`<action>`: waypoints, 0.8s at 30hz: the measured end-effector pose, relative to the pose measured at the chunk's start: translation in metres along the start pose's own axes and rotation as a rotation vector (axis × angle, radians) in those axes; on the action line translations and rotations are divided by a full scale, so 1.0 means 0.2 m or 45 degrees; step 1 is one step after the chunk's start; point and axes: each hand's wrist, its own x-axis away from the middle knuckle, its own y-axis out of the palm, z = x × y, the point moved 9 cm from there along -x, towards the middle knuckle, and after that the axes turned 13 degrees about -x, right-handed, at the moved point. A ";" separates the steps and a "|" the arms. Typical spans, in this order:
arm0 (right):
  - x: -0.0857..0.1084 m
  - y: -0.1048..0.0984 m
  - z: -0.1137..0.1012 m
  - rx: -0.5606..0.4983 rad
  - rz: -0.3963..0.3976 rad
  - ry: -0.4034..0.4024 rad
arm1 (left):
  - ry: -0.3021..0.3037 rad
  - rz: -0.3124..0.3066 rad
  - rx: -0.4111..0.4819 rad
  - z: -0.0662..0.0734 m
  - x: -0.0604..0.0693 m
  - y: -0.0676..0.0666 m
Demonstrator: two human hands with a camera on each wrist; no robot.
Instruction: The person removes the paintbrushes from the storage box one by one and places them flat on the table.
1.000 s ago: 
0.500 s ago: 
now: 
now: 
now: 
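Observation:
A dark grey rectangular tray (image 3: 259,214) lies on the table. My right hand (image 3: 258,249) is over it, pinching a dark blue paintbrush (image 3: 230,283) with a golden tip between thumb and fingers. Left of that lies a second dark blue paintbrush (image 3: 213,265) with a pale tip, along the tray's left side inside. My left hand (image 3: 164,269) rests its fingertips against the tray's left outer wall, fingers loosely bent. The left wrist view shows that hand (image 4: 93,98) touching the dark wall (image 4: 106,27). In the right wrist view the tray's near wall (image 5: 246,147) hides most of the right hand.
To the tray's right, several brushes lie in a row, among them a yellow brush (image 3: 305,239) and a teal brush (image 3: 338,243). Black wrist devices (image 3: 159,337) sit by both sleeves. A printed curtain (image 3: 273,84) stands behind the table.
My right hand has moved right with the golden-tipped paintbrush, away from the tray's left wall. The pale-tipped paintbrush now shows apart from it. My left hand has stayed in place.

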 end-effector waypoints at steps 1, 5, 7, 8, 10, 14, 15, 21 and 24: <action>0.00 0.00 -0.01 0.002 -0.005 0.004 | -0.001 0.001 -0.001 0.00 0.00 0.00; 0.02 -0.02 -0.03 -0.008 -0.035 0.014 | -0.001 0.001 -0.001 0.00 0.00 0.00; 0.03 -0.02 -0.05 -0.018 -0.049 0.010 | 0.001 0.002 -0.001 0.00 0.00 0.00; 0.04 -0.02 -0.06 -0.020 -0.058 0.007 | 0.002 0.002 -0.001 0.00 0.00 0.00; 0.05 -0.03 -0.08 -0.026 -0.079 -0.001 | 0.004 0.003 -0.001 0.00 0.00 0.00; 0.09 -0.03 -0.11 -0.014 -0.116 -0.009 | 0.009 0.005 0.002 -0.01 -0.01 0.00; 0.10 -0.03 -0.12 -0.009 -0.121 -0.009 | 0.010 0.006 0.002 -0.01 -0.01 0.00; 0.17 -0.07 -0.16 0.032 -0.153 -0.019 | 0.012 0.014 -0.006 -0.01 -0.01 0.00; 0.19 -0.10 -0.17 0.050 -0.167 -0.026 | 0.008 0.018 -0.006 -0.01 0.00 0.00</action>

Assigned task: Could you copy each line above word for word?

Solution:
`<action>`: waypoints, 0.8s at 30hz: the measured end-effector pose, relative to the pose measured at the chunk's start: translation in metres along the start pose's own axes and rotation as a rotation vector (axis × angle, radians) in those axes; on the action line translations and rotations are divided by a full scale, so 1.0 means 0.2 m or 45 degrees; step 1 is one step after the chunk's start; point and axes: each hand's wrist, its own x-axis away from the middle knuckle, its own y-axis out of the palm, z = x × y, the point moved 9 cm from there along -x, towards the middle knuckle, and after that the axes turned 13 degrees about -x, right-handed, at the moved point. A ";" separates the steps and a "|" the arms. Typical spans, in this order:
arm0 (right):
  - x: -0.0857..0.1084 m
  - y: -0.1048..0.0984 m
  - z: -0.1137..0.1012 m
  - rx: -0.5606..0.4983 rad
  - rz: -0.3963..0.3976 rad
  - ry: -0.4034..0.4024 rad
arm1 (left):
  - ry: -0.3021..0.3037 rad
  - rz: -0.3124..0.3066 rad
  - rx: -0.4111..0.4819 rad
  - z: -0.0662..0.0734 m
  - x: -0.0604..0.0693 m
  - y: -0.0676..0.0666 m
Demonstrator: two human hands with a camera on each wrist; no robot.
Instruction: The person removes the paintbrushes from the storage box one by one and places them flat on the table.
1.000 s ago: 
0.500 s ago: 
now: 
now: 
now: 
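Observation:
A dark grey rectangular tray (image 3: 259,214) lies on the table. My right hand (image 3: 258,249) is over it, pinching a dark blue paintbrush (image 3: 230,283) with a golden tip between thumb and fingers. Left of that lies a second dark blue paintbrush (image 3: 213,265) with a pale tip, along the tray's left side inside. My left hand (image 3: 164,269) rests its fingertips against the tray's left outer wall, fingers loosely bent. The left wrist view shows that hand (image 4: 93,98) touching the dark wall (image 4: 106,27). In the right wrist view the tray's near wall (image 5: 246,147) hides most of the right hand.
To the tray's right, several brushes lie in a row, among them a yellow brush (image 3: 305,239) and a teal brush (image 3: 338,243). Black wrist devices (image 3: 159,337) sit by both sleeves. A printed curtain (image 3: 273,84) stands behind the table.
My right hand has moved right with the golden-tipped paintbrush, away from the tray's left wall. The pale-tipped paintbrush now shows apart from it. My left hand has stayed in place.
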
 end-effector waypoints at steps 1, 5, 7, 8, 10, 14, 15, 21 and 24: <action>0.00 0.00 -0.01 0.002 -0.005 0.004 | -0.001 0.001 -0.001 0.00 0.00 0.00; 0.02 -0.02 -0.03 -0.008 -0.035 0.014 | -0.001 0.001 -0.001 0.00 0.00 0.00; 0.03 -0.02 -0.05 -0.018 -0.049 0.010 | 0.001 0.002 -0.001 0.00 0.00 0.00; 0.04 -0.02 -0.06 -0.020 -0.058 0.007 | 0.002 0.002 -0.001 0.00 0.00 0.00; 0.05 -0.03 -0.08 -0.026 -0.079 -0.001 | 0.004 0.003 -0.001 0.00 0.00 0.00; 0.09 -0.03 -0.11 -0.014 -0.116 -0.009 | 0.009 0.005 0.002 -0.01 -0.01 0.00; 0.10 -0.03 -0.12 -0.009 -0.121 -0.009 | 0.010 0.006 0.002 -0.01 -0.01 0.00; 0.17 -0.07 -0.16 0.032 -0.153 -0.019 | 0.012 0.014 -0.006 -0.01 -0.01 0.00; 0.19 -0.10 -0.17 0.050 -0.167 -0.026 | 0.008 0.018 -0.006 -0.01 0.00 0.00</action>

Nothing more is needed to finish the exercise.